Welcome to my attempt at a deep static analysis of the Mirai botnet source code. This blog stands to server as a running journal of my static analysis of the Mirai bot source code. This is my first attempt at an analysis so this blog
will document my process as it unfolds. I expect to make some assumptions that further analysis may reveal to be incorrect and I will correct those as I move deeper through the source code. So this will be an unedited look at my process. I would love any suggestions from those more experienced as I move through.
Although this source code has been public for several years, new Mirai botnet infections are still discovered and code reuse from this bot is being found to be prevelent still. IoT devices will continue to be soft targets on the internet for some time to come and studying, what will be legacy botnets such as this, is crucial to understanding future malware and attacks.
As I move through the code I will be required to also explore the C and Go languages on a much deeper level than my current understanding is at. By the end, I hope to gain further insights into how bot nets are structured, some techniques that the bot uses to defend its territory and attack other systems, as well as the protocols used to communicate with the rest of its network. Along the way, I hope to also uncover some indicators of compromise on an infected system, build a general profile of the author’s coding style and maybe even discover some of the same coding patterns in other malware source discoverable through simple OSINT work.
I want to use all the information that I have available to me that I can find about the source code and inside the source code. Why short myself right? That would just be inefficient analysis.
Here is my general plan of attack:
1.Work to gain a general overview of the code-base. I figure a great place to start would be to review the build.sh scripts that the author shipped with the project. This will
give me a good idea of the finished binaries and how the modules are compiled together, as well as giving me my first little nuggets about any measures that the author took to protect the bot from being analyzed in production, such as stripping the binaries, etc. I also hope to gain insights into the architectures that the author designed the bot for.
2.Next, I want to begin mapping all the botnet’s main components and build a general picture of how I think that these components work together and their corresponding functionalities. I think it’s best to start by identifying any comments, function, variable and file names that give clues as to the bots components and functionalities, before diving deeper. Ex. start_bot() would
presumably start the bot. This function isn’t in the code, it is just an example. The end result being a tentative mapping of the botnet’s components and those component’s functionalities. At this stage, this will be just an assumption. My assumptions about these functionalities and how they interact could and will most likely change as I dig deeper.
3.After I make the above mapping, my next goal will be to scan the code for common anti-debugging techniques and functionality that obfuscates the running binaries, making a list of
defenses that the author may use. A compiled list of these techniques will help to begin to build up a profile on the author, as well as some possible indicators of compromise that can be identified in network traffic.

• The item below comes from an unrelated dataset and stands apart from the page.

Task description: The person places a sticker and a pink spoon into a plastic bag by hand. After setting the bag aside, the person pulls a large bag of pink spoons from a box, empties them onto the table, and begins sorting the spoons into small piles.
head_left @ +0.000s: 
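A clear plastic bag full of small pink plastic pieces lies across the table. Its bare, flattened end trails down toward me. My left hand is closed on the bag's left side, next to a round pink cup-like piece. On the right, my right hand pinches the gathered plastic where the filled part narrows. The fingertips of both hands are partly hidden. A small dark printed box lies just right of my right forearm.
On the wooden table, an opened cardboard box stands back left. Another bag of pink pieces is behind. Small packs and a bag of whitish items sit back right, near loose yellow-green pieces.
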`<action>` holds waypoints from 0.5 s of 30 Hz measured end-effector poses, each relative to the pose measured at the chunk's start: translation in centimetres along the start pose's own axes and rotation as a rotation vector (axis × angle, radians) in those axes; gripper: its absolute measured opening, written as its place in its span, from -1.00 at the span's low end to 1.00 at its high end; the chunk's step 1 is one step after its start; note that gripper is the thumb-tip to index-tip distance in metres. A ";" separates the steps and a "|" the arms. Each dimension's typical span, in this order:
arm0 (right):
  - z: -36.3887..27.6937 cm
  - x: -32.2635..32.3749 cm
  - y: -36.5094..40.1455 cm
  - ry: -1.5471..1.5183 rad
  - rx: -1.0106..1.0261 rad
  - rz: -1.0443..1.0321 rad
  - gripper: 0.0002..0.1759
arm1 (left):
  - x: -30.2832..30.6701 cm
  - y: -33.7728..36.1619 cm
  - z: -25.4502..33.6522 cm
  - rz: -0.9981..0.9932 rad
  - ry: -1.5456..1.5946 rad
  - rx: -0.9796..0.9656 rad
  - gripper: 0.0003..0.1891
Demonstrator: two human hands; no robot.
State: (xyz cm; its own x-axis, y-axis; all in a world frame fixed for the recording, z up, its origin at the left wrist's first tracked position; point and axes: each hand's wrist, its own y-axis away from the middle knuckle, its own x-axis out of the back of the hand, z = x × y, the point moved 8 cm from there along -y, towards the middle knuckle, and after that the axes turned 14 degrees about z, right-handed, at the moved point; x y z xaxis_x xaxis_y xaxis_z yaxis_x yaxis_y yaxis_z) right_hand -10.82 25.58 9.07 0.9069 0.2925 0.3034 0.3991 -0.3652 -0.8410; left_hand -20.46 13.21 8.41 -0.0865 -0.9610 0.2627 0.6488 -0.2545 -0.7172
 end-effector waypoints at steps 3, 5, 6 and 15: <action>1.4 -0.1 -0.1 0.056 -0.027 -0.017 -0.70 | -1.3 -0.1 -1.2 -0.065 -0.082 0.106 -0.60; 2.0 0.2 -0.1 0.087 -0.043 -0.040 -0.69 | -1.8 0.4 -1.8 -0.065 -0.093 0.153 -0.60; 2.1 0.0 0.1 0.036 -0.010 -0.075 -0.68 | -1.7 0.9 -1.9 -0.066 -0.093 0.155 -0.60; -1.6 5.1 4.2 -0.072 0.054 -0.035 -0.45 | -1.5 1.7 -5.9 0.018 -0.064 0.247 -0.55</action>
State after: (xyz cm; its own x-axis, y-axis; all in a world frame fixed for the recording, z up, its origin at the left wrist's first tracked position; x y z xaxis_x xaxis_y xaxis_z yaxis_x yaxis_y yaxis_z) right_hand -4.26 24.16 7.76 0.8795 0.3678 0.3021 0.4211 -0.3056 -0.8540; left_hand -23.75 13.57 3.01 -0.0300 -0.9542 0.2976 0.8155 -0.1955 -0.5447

4.My next step will be to dig deeper into each component to develop a mapping of that component’s control flow and then use this knowledge to refine my component diagram. Along the way adding to my running list of techniques that will help develop a profile of the author. These techniques could include protocols used for networking or any custom functions that
handle basic tasks that the C library already has a built-in function for, a simple example would be if the author has written his own function to handle writing data into memory when this task could’ve been accomplished with a built-in function like memcpy(). This list will of course be evolving as I go along.

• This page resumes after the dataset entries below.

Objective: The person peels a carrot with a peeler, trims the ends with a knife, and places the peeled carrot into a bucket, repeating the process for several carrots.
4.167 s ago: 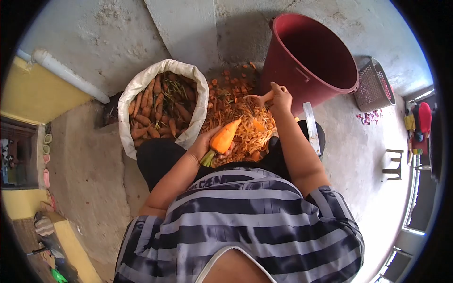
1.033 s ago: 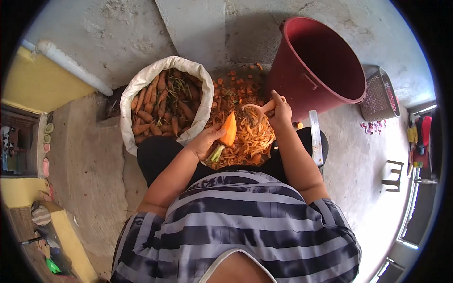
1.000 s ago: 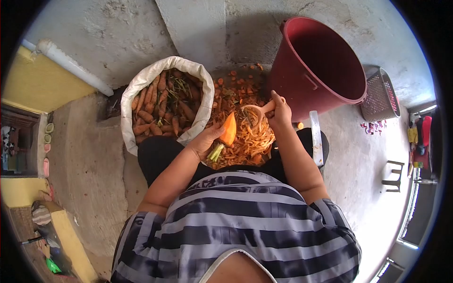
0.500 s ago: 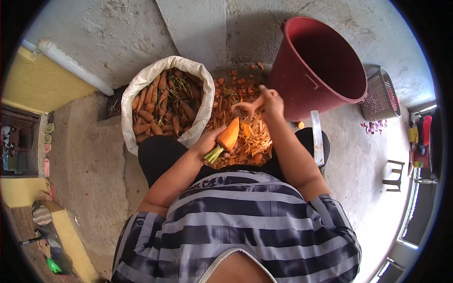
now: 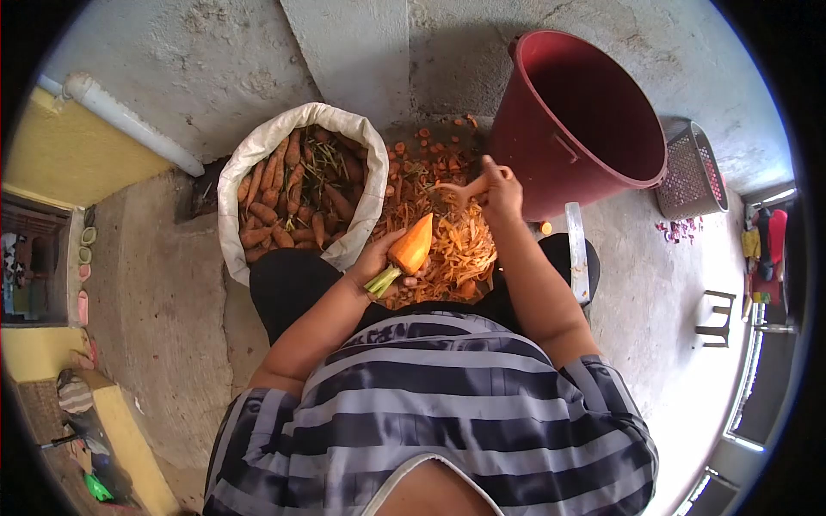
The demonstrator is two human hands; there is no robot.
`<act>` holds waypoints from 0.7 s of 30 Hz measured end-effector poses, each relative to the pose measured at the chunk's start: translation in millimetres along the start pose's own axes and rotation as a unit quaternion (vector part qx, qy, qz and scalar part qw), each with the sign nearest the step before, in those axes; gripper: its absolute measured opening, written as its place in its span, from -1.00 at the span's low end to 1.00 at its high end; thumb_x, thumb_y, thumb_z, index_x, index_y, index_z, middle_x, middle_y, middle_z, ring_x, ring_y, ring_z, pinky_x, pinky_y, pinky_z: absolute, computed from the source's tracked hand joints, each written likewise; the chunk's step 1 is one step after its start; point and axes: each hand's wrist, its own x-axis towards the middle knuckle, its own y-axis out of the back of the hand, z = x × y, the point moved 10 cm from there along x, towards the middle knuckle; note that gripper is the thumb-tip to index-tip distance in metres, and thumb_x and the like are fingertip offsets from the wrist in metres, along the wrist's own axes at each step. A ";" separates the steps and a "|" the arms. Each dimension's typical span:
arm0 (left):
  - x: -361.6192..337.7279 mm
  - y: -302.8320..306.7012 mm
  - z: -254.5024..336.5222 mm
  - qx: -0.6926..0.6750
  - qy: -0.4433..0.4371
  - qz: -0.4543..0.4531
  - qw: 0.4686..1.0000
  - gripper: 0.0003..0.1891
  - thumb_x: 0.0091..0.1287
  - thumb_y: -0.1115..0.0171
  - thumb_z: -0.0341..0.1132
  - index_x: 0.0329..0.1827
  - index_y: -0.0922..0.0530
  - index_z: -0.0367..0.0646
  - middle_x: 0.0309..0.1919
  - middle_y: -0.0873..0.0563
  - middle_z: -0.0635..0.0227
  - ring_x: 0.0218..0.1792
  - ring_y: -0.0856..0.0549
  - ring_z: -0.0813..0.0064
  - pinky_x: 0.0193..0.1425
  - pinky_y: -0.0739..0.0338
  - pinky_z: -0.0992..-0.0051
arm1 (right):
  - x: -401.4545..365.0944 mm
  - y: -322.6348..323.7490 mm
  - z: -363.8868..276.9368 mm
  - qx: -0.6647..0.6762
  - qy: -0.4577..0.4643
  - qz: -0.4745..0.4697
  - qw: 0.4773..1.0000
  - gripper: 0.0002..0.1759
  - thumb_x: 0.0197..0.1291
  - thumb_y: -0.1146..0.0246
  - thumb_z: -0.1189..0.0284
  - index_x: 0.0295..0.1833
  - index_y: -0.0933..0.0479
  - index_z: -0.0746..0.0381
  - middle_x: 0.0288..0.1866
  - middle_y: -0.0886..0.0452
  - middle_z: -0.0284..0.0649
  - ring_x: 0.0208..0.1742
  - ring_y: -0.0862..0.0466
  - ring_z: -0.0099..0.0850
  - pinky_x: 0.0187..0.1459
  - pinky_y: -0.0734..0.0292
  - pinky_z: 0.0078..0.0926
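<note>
My left hand (image 5: 375,259) is closed around a thick orange carrot (image 5: 410,245), its pointed end up and its green stem stub towards me. Most of the carrot's visible skin is off. To the right and above, my right hand (image 5: 502,191) grips an orange Y-shaped peeler (image 5: 463,190), whose forked head points left, apart from the carrot. Beneath both hands lies a heap of carrot peelings (image 5: 456,258), with cut carrot ends strewn behind it.
A white sack (image 5: 231,202) full of unpeeled carrots (image 5: 295,185) stands at left. To the right is a tall red bin (image 5: 533,146), with a grey basket (image 5: 688,176) beyond it. A long blade-like strip (image 5: 576,245) rests beside my right knee. A concrete wall (image 5: 361,52) rises behind.
The carrot has turned slightly in my left hand and tilts a little differently. My right hand has shifted slightly, and the peeler's forked head has turned.
</note>
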 end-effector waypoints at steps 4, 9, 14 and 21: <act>-1.3 13.0 2.3 -0.002 -0.006 0.033 0.999 -0.54 0.37 0.15 -0.04 0.07 -0.35 -0.28 -0.27 -0.57 0.12 -0.32 -0.61 0.33 -0.49 -0.50 0.51 | -20.0 -5.6 -10.5 0.032 -0.007 -0.032 0.999 -0.68 0.12 -0.28 0.24 -0.46 -0.31 0.14 -0.63 -0.31 -0.35 -0.70 -0.30 -0.54 -0.71 -0.19 -0.54; 0.5 18.4 15.3 0.087 -0.057 0.087 0.991 -0.57 0.36 0.11 -0.03 0.02 -0.40 -0.24 -0.28 -0.61 0.18 -0.36 -0.65 0.38 -0.51 -0.56 0.47 | -82.4 -56.8 4.7 0.025 -0.043 -0.179 0.983 -0.70 0.09 -0.30 0.26 -0.46 -0.33 0.13 -0.64 -0.34 -0.36 -0.73 -0.30 -0.57 -0.74 -0.19 -0.57; 1.9 18.3 11.7 0.088 -0.037 0.075 0.993 -0.56 0.36 0.10 -0.02 0.05 -0.36 -0.23 -0.28 -0.58 0.13 -0.36 -0.62 0.36 -0.52 -0.54 0.51 | -54.7 -44.6 10.2 -0.011 -0.031 -0.136 0.990 -0.71 0.10 -0.30 0.30 -0.46 -0.34 0.17 -0.67 -0.34 -0.35 -0.73 -0.33 -0.56 -0.74 -0.20 -0.57; -2.3 26.0 4.6 0.021 -0.016 0.053 0.998 -0.55 0.37 0.12 -0.06 0.15 -0.29 -0.23 -0.24 -0.54 0.07 -0.36 -0.60 0.30 -0.51 -0.54 0.53 | 13.4 41.5 -18.0 0.009 0.040 0.046 0.998 -0.68 0.06 -0.33 0.25 -0.46 -0.34 0.17 -0.65 -0.33 -0.33 -0.71 -0.30 -0.54 -0.71 -0.19 -0.52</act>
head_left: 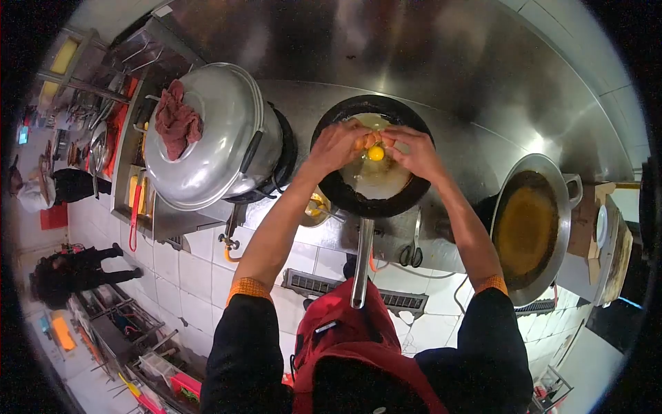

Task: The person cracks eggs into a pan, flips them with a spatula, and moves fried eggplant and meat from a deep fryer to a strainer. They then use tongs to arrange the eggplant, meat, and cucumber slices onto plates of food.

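Observation:
Over a black frying pan (414, 196), both my hands hold a cracked brown egg. My left hand (336, 146) pinches the eggshell (365, 141) on one side, and my right hand (415, 153) grips the other side with its fingertips. A bright yellow yolk (375, 152) shows just below the fingers, against the pan. Pale, glossy liquid covers the pan's bottom. The pan's metal handle (362, 269) points toward my body. Parts of the shell are hidden behind my fingers.
A large lidded pot (227, 131) with a red cloth (177, 119) stands left. Scissors (412, 248) and a small bowl (314, 215) lie near the counter's front edge. A wide pan of brownish liquid (527, 228) sits right. Two people (76, 276) (58, 190) are far left.

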The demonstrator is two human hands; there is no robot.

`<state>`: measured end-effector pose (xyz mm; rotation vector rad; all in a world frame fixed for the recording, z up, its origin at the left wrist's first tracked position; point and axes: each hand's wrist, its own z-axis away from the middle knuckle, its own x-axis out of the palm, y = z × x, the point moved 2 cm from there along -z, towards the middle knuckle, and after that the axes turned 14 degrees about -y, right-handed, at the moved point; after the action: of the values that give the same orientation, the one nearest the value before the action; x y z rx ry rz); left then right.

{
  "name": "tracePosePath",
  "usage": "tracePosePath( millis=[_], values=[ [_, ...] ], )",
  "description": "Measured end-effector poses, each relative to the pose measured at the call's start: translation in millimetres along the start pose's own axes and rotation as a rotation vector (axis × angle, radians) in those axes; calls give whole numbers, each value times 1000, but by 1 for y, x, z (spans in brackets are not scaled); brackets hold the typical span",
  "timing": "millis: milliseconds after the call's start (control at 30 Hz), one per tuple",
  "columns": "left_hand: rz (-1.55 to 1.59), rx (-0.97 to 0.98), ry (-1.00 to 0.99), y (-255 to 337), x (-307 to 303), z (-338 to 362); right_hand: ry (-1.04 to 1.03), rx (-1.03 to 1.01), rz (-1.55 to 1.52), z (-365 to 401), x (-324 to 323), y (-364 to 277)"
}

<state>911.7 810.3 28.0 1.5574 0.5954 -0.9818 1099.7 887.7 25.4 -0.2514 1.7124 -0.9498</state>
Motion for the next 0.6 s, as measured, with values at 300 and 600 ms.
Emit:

5.Finally, I’d hope to have developed a strong overview of the code and can expand my research to searching for malware samples that reuse parts of the code or employ similiar techniques. This will mainly be done through google dorking, github dorking, etc. I will of course welcome any samples from the community.
I’m going to restrict my analysis to using only static review but may employ some dynamic methods if I am unsure about a particular functionality. The above steps are iterative, like any good reconnaissance and analysis in which one step may provide information that leads me to move back to a previous step, refining my analysis with each iteration. I may also add steps as new components are discovered.
I hope the reader enjoys this journey with me and even adds a bit to the table. Who knows, maybe my analysis can add to the rest of the communities research.